**PROBLEM REQUIREMENTS**
Pull out every line in the data that has the string "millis" in it.

**DATA SECTION**
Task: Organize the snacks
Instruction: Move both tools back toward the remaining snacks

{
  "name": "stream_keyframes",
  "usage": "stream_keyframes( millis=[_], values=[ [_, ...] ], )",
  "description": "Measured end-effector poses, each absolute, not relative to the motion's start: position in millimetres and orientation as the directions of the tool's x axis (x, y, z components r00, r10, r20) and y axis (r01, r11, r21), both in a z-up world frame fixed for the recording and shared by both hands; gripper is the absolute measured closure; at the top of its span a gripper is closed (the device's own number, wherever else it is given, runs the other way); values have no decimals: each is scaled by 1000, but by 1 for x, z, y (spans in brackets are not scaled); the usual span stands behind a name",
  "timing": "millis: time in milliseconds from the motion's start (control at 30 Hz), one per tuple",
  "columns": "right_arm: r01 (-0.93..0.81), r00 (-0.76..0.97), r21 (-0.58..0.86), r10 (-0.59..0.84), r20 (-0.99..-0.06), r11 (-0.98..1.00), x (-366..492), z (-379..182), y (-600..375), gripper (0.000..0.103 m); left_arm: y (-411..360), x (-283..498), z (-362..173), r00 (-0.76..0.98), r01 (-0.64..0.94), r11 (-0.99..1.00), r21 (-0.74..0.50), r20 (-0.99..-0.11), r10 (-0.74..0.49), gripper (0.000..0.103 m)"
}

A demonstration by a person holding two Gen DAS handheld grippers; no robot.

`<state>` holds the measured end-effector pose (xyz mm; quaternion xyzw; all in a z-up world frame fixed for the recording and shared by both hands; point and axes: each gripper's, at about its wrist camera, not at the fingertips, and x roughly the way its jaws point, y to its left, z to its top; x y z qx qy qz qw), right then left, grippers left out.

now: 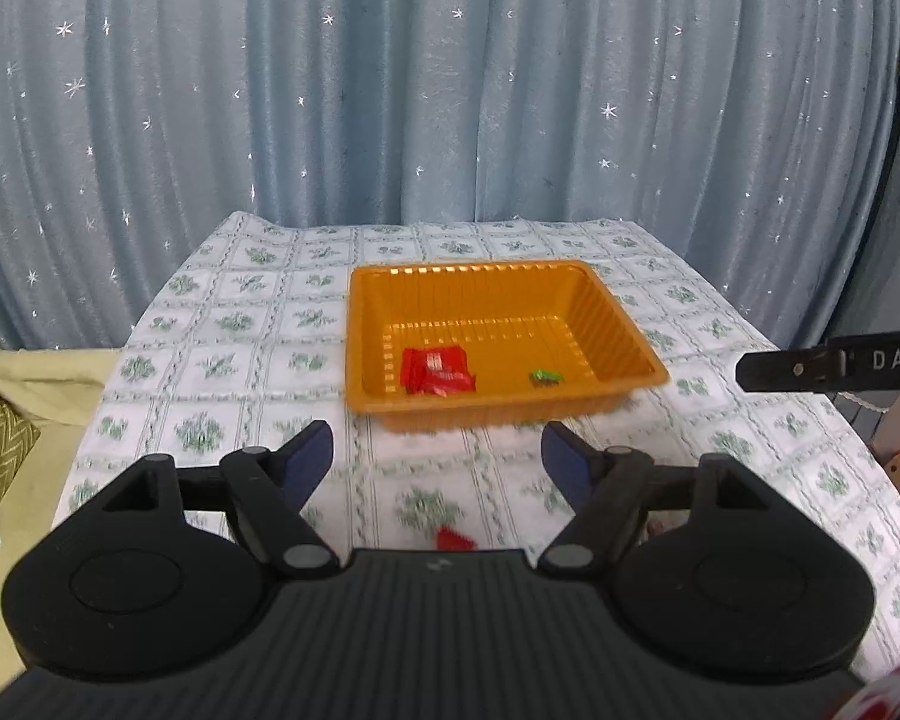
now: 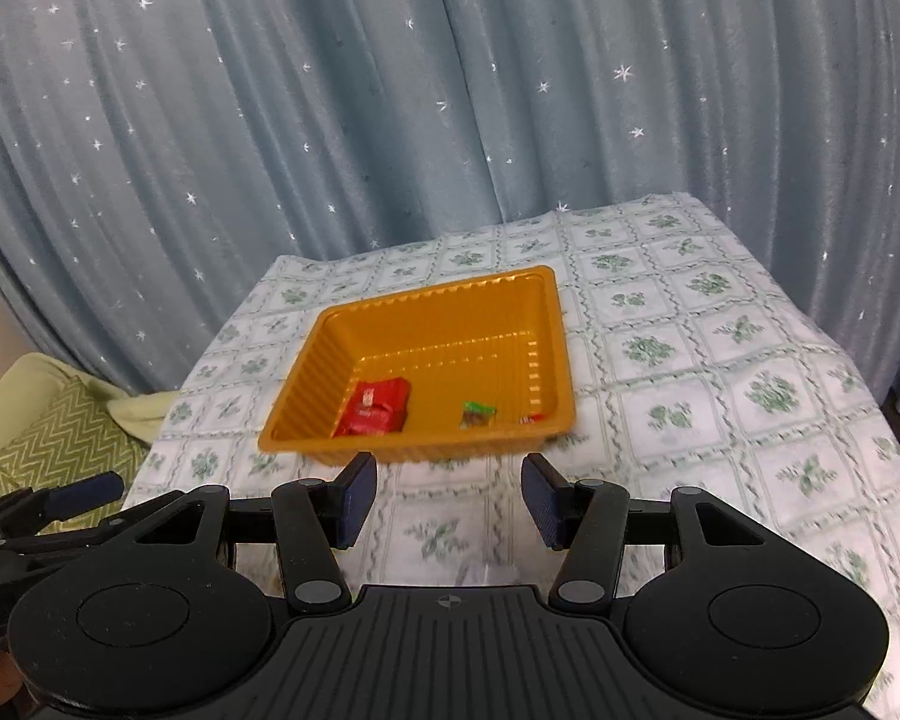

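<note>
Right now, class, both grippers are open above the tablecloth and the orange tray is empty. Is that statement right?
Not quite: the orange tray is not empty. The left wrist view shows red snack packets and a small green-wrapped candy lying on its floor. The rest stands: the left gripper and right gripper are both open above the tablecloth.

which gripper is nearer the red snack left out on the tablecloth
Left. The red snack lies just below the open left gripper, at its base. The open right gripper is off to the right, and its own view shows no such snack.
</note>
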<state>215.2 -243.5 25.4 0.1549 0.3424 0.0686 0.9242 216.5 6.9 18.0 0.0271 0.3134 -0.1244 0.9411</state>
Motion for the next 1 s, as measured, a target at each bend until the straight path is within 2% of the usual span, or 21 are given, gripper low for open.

**SOLUTION FOR THIS EXERCISE**
  "usage": "stream_keyframes( millis=[_], values=[ [_, ...] ], )",
  "timing": "millis: time in milliseconds from the motion's start (control at 30 Hz), one per tuple",

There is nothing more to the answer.